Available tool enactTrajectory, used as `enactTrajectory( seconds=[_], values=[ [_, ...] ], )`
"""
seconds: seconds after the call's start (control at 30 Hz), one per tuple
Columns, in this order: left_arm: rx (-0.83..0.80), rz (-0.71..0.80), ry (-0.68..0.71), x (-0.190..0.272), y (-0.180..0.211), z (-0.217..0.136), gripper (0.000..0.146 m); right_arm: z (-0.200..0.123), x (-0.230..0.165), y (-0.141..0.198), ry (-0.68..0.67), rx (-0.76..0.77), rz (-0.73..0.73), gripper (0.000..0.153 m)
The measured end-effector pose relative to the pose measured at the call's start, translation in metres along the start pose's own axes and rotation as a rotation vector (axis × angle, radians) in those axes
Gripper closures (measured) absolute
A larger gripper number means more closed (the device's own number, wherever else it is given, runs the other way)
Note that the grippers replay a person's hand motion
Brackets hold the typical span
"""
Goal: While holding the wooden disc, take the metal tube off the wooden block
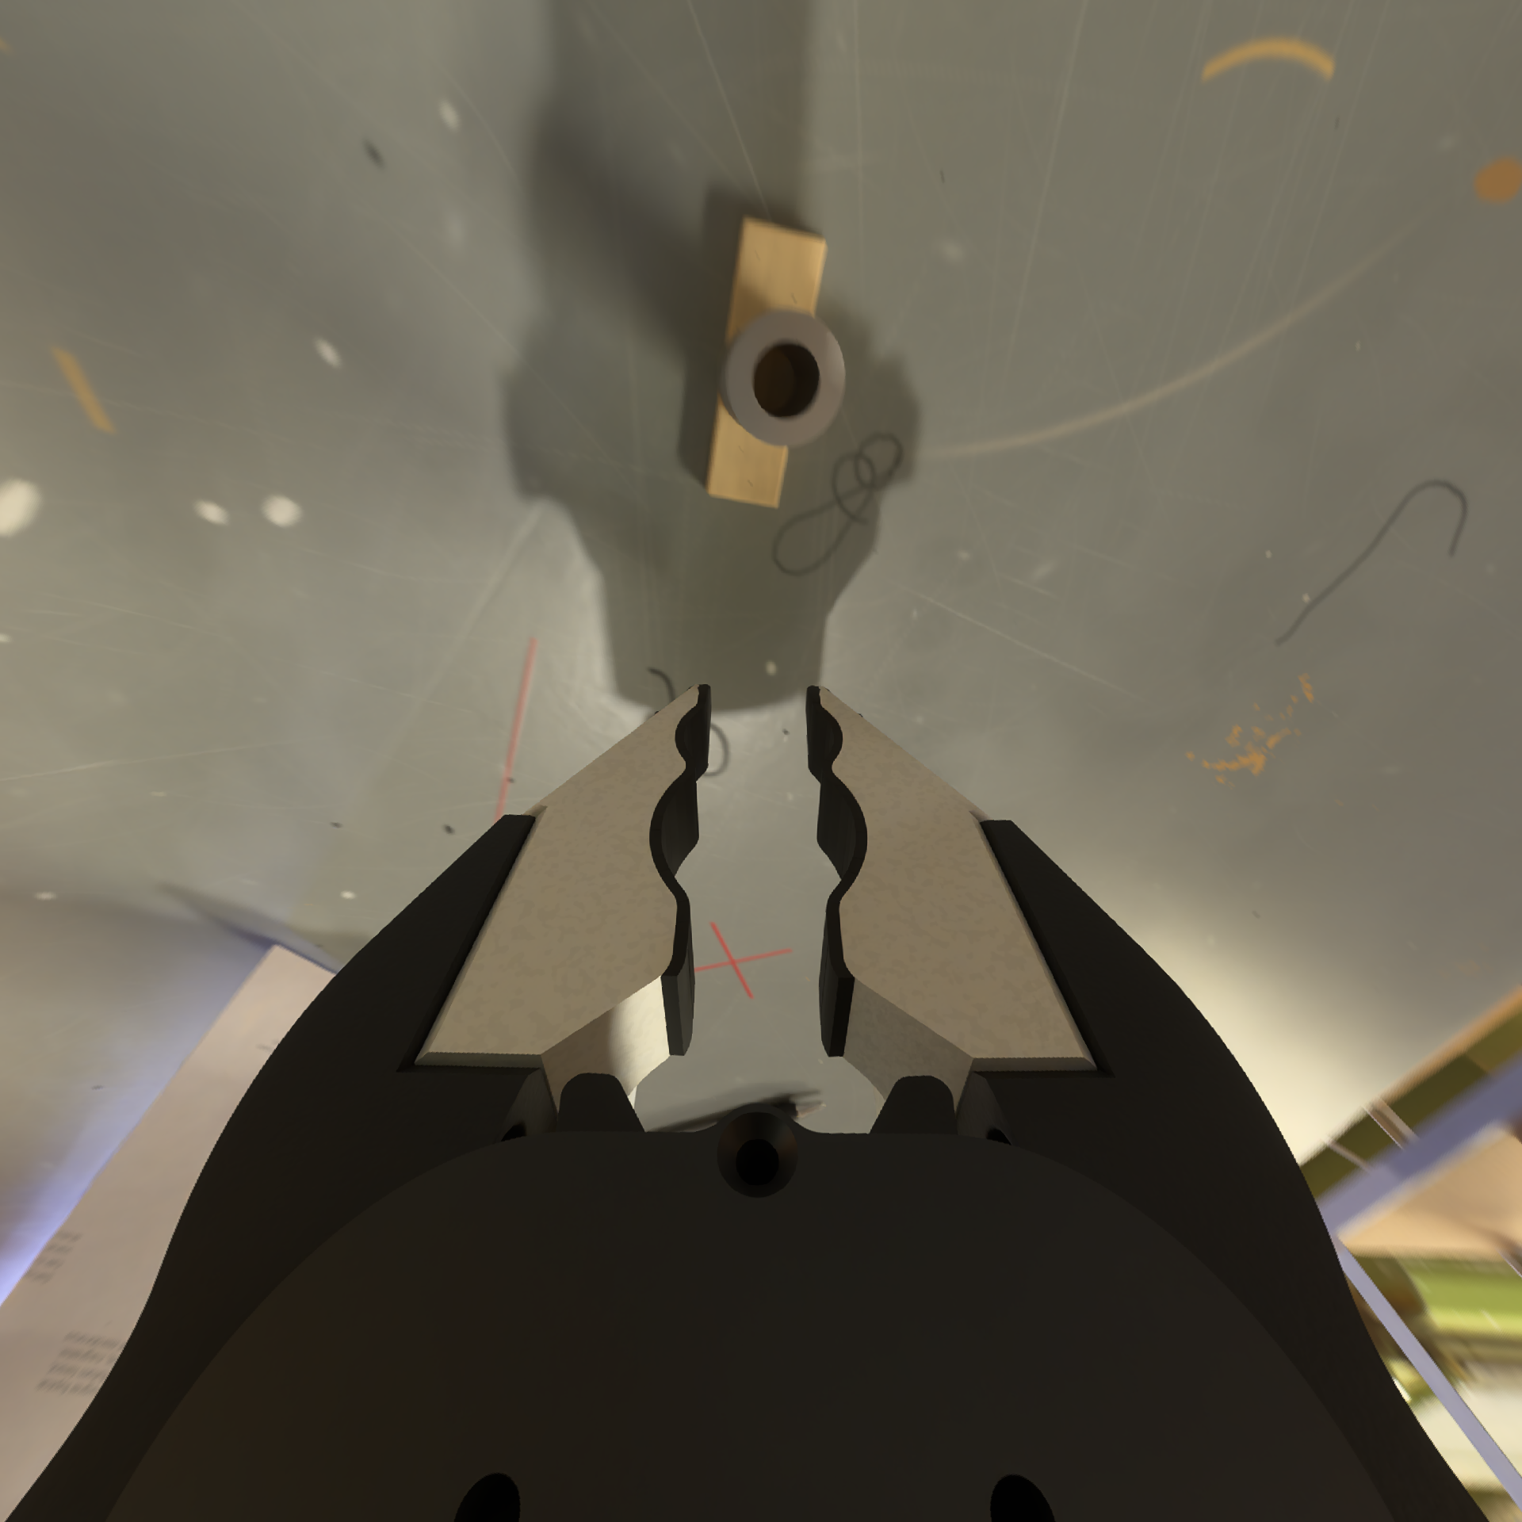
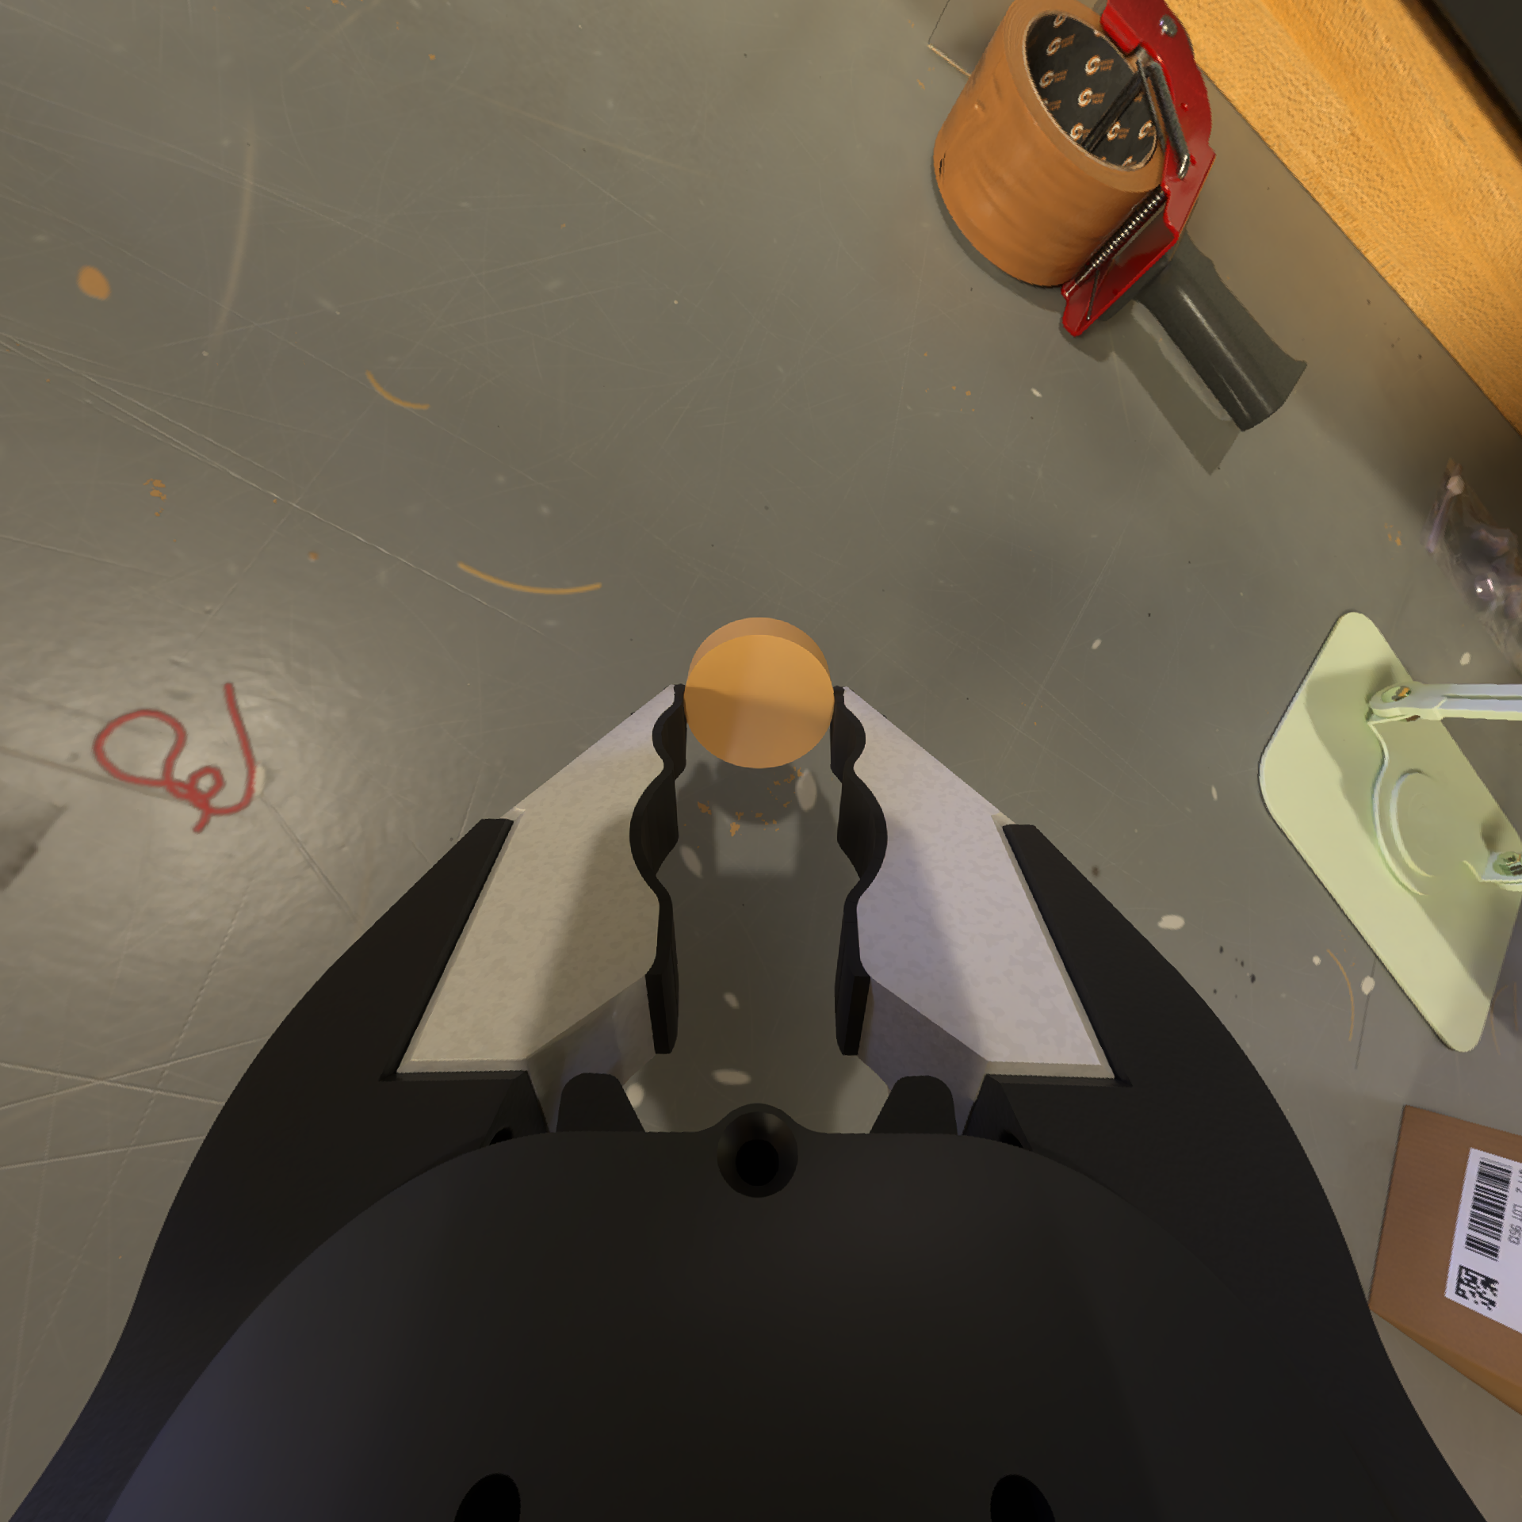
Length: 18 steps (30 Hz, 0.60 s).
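Note:
In the left wrist view a grey metal tube (image 1: 785, 377) stands upright on a pale wooden block (image 1: 766, 428) that lies flat on the grey table. My left gripper (image 1: 758, 700) is open and empty, well above and short of the tube. In the right wrist view my right gripper (image 2: 758, 700) is shut on an orange-brown wooden disc (image 2: 758, 696), held by its rim between the fingertips above the table.
A brown tape roll in a red dispenser (image 2: 1095, 156) lies far right, beside a wooden beam (image 2: 1384, 165). A pale green plate with a bracket (image 2: 1400, 832) and a cardboard box (image 2: 1458, 1252) lie at the right. White paper (image 1: 165, 1153) lies at the lower left.

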<state>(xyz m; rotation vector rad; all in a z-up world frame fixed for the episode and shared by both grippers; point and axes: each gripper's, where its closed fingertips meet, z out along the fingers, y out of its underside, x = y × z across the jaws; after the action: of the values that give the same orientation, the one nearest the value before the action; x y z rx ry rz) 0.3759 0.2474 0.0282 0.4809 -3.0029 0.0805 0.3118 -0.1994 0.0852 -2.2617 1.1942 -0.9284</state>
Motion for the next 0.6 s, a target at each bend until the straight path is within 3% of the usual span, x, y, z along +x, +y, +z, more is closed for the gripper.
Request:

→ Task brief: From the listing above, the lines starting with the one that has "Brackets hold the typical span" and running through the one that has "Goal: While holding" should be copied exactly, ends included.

→ Exercise result:
Brackets hold the typical span
"""
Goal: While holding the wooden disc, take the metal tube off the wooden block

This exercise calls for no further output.